Accord entre le ministère de la Santé et les internes
Un compromis met fin à plusieurs semaines de tensions dans le secteur hospitalier public
LA VÉRITÉ
Après des semaines de grèves et de tensions dans les hôpitaux publics, le ministère de la Santé et de la Protection sociale a conclu, le 22 septembre, un accord avec la commission nationale représentant les médecins, pharmaciens et chirurgiens-dentistes internes et résidents. Ce compromis ramène la sérénité dans un secteur fragilisé par un conflit prolongé.
Une revalorisation immédiate des salaires
Dès janvier 2025, les praticiens non contractuels recevront une augmentation mensuelle de 1 500 dirhams. Le gouvernement inscrira cette mesure à l’ordre du jour de son prochain conseil et l’appliquera rétroactivement. Le ministère s’est engagé à accélérer le versement après publication au Bulletin officiel, signal clair d’une volonté d’apaisement.

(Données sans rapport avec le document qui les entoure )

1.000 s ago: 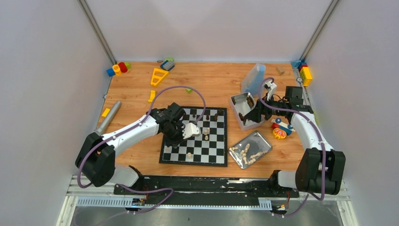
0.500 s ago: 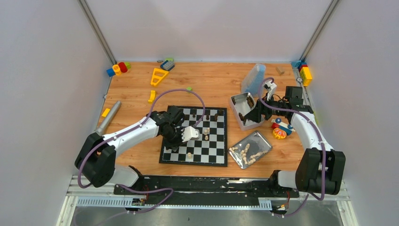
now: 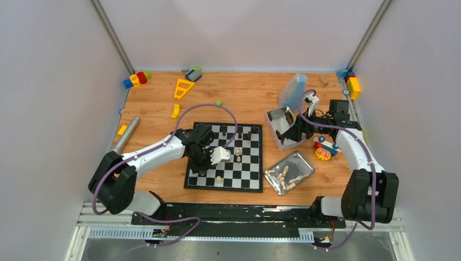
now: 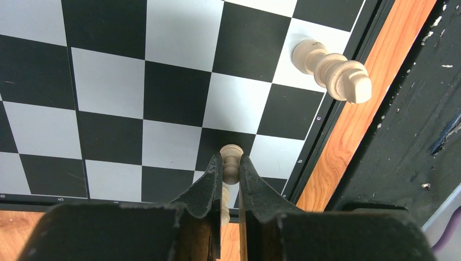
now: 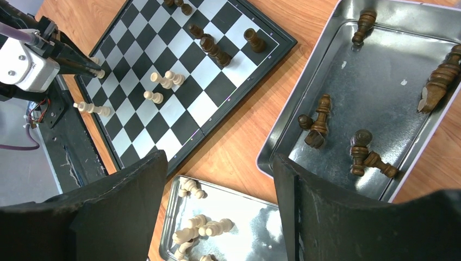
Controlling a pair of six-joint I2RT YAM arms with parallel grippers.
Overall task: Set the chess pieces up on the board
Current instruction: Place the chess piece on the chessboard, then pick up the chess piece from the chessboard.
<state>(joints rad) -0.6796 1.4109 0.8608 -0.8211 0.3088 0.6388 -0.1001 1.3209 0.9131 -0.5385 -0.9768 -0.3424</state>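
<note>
The board (image 3: 247, 176) lies mid-table and also shows in the left wrist view (image 4: 108, 81) and the right wrist view (image 5: 179, 117). My left gripper (image 3: 194, 169) is shut on a cream pawn (image 4: 231, 160), held base-down over a dark square by the board's near-left corner. Another cream piece (image 4: 331, 70) stands on the near row. Dark pieces (image 3: 239, 132) stand along the far rows and cream ones (image 3: 238, 152) mid-board. My right gripper (image 3: 288, 133) (image 5: 217, 163) is open and empty above the tray of dark pieces (image 5: 380, 81).
A second tray (image 3: 290, 173) of cream pieces lies right of the board. Toy blocks (image 3: 137, 79), a yellow triangle (image 3: 184, 88), a grey cylinder (image 3: 125, 136), a clear blue box (image 3: 292, 89) and a colourful toy (image 3: 323, 149) ring the table.
My left gripper has eased slightly toward the board's near edge with the pawn in it. The right arm has not moved.
</note>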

Un engagement contractuel assoupli
Parallèlement, la durée d’engagement obligatoire pour les médecins résidents contractuels, fixée à huit ans, sera réduite. Le ministère lancera une étude statistique afin de définir un nombre d’années équilibré, conciliant les besoins du service public et l’équité entre générations de praticiens. Cette révision vise à retenir les compétences tout en garantissant une meilleure attractivité de la profession.
Indemnités et protection sociale renforcées
L’accord prévoit l’intégration des internes et résidents au système de rémunération variable lié aux groupements sanitaires territoriaux. Les indemnités de garde et d’astreinte seront revalorisées, en particulier dans les centres hospitaliers universitaires. En outre, les praticiens non contractuels bénéficieront désormais de l’assurance maladie obligatoire et d’une couverture contre les accidents du travail et maladies professionnelles.
Une transition juridiquement encadrée
Les deux parties ont convenu d’une démarche concertée pour sécuriser la période transitoire. Les prochains concours d’internat et de résidanat se dérouleront uniquement après la promulgation définitive du décret attendu, garantissant ainsi une transparence juridique et la préservation des acquis.
Cet accord rétablit la confiance entre les internes, résidents et autorités sanitaires, tout en posant les bases d’un dialogue institutionnel durable. Dans un contexte où le service public hospitalier doit relever de nombreux défis, cette avancée représente une victoire collective pour le système de santé marocain.